What the exercise asks: Precise copying is required. Return the data below in full.

Data block:
--- --- ---

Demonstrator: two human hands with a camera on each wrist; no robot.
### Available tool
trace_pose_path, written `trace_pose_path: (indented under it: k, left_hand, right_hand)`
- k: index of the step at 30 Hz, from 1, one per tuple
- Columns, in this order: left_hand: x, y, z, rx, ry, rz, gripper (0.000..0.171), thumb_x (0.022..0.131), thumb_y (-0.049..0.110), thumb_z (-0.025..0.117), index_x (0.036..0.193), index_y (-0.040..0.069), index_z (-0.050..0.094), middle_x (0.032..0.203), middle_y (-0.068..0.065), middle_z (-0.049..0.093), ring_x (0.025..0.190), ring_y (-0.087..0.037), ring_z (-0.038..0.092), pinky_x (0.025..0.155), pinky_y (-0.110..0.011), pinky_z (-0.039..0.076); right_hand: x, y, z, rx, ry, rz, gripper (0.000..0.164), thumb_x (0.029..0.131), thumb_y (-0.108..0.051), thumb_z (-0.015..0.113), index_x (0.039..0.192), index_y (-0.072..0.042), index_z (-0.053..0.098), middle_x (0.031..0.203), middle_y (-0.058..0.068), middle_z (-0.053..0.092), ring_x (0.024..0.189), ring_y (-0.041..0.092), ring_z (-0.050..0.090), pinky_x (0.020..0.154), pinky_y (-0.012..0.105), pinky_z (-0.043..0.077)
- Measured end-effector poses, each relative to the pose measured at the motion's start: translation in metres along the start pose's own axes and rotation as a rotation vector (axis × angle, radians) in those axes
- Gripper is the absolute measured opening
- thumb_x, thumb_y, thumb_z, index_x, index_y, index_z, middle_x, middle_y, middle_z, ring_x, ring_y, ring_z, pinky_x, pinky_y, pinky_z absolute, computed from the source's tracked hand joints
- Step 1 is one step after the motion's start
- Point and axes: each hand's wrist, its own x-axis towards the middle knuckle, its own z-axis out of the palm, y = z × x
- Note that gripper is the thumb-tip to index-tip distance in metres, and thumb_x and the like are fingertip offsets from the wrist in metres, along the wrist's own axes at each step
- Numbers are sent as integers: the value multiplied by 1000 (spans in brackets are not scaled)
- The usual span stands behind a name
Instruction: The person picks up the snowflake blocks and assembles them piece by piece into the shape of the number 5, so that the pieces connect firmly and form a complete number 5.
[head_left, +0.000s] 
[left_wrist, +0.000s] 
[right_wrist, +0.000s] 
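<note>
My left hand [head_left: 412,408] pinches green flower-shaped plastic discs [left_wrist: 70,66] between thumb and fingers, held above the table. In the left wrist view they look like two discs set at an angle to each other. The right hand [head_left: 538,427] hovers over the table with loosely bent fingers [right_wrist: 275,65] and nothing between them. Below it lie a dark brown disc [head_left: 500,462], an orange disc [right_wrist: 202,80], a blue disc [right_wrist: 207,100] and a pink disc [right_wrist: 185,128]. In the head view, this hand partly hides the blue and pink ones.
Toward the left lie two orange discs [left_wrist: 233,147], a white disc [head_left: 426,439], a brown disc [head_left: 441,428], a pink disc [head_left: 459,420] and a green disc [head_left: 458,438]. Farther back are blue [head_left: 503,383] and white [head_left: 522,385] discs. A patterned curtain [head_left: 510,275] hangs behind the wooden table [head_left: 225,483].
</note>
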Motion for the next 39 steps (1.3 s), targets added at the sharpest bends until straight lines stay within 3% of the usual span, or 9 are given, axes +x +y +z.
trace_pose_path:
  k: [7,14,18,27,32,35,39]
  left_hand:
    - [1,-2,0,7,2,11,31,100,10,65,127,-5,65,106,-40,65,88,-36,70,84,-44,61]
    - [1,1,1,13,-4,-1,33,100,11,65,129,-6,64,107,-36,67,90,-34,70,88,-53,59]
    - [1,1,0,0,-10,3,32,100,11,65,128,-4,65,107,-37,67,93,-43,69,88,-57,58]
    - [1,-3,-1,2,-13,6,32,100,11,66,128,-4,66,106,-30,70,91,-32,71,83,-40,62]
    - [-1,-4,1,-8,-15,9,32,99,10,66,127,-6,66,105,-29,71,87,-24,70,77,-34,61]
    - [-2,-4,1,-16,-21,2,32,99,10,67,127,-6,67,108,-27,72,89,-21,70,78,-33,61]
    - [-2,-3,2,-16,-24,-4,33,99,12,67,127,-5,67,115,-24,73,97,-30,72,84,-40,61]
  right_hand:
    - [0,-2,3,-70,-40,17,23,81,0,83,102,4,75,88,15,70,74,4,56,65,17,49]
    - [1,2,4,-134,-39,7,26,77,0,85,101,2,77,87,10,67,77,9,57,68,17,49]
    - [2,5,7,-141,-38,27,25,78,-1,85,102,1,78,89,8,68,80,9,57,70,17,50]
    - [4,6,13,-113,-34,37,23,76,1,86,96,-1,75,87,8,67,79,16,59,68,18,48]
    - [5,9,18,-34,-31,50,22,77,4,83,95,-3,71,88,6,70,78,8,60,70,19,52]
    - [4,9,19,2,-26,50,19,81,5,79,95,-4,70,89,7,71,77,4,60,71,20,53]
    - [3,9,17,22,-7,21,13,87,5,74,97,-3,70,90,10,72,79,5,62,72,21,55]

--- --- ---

Exercise answer:
Demonstrator: two human hands with a camera on each wrist; no robot.
### Available tool
trace_pose_path, written `trace_pose_path: (indented under it: k, left_hand, right_hand)`
- k: index of the step at 30 Hz, from 1, one per tuple
- Columns, in this order: left_hand: x, y, z, rx, ry, rz, gripper (0.000..0.171), thumb_x (0.022..0.131), thumb_y (-0.049..0.110), thumb_z (-0.025..0.117), index_x (0.036..0.193), index_y (-0.040..0.069), index_z (-0.050..0.094), middle_x (0.032..0.203), middle_y (-0.068..0.065), middle_z (-0.049..0.093), ring_x (0.025..0.190), ring_y (-0.087..0.037), ring_z (-0.038..0.092), pinky_x (0.025..0.155), pinky_y (-0.110..0.011), pinky_z (-0.039..0.076); right_hand: x, y, z, rx, ry, rz, gripper (0.000..0.164), thumb_x (0.029..0.131), thumb_y (-0.108..0.051), thumb_z (-0.015..0.113), index_x (0.039..0.192), index_y (-0.072..0.042), index_z (-0.053..0.098), middle_x (0.031..0.203), middle_y (-0.058..0.068), middle_z (-0.053..0.092), ring_x (0.024..0.189), ring_y (-0.041..0.092), ring_z (-0.050..0.090), pinky_x (0.020..0.154), pinky_y (-0.012..0.105), pinky_z (-0.043..0.077)
- Measured end-effector poses, each relative to the pose measured at the motion's start: translation in metres along the start pose's own axes and rotation as a rotation vector (axis × angle, radians) in those axes
- Gripper is the absolute measured opening
- thumb_x, thumb_y, thumb_z, index_x, index_y, index_z, middle_x, middle_y, middle_z, ring_x, ring_y, ring_z, pinky_x, pinky_y, pinky_z absolute, computed from the source's tracked hand joints
- Step 1 is one step after the motion's start
- Point and axes: each hand's wrist, its own x-axis towards the middle knuckle, its own z-axis out of the palm, y = z × x
- Note that gripper is the thumb-tip to index-tip distance in metres, and thumb_x and the like are fingertip offsets from the wrist in metres, along the wrist's own axes at each step
- Numbers are sent as integers: the value multiplied by 1000 (spans in brackets are not scaled)
- The usual span stands behind a name
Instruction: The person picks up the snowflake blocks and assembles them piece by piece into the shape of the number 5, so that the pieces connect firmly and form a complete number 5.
[head_left, +0.000s] 
[left_wrist, +0.000s] 
[right_wrist, +0.000s] 
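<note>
My left hand [head_left: 412,408] pinches green flower-shaped plastic discs [left_wrist: 70,66] between thumb and fingers, held above the table. In the left wrist view they look like two discs set at an angle to each other. The right hand [head_left: 538,427] hovers over the table with loosely bent fingers [right_wrist: 275,65] and nothing between them. Below it lie a dark brown disc [head_left: 500,462], an orange disc [right_wrist: 202,80], a blue disc [right_wrist: 207,100] and a pink disc [right_wrist: 185,128]. In the head view, this hand partly hides the blue and pink ones.
Toward the left lie two orange discs [left_wrist: 233,147], a white disc [head_left: 426,439], a brown disc [head_left: 441,428], a pink disc [head_left: 459,420] and a green disc [head_left: 458,438]. Farther back are blue [head_left: 503,383] and white [head_left: 522,385] discs. A patterned curtain [head_left: 510,275] hangs behind the wooden table [head_left: 225,483].
</note>
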Motion for the next 39 steps (1.3 s), targets added at the sharpest bends until straight lines stay within 3% of the usual span, or 9 are given, axes +x +y +z.
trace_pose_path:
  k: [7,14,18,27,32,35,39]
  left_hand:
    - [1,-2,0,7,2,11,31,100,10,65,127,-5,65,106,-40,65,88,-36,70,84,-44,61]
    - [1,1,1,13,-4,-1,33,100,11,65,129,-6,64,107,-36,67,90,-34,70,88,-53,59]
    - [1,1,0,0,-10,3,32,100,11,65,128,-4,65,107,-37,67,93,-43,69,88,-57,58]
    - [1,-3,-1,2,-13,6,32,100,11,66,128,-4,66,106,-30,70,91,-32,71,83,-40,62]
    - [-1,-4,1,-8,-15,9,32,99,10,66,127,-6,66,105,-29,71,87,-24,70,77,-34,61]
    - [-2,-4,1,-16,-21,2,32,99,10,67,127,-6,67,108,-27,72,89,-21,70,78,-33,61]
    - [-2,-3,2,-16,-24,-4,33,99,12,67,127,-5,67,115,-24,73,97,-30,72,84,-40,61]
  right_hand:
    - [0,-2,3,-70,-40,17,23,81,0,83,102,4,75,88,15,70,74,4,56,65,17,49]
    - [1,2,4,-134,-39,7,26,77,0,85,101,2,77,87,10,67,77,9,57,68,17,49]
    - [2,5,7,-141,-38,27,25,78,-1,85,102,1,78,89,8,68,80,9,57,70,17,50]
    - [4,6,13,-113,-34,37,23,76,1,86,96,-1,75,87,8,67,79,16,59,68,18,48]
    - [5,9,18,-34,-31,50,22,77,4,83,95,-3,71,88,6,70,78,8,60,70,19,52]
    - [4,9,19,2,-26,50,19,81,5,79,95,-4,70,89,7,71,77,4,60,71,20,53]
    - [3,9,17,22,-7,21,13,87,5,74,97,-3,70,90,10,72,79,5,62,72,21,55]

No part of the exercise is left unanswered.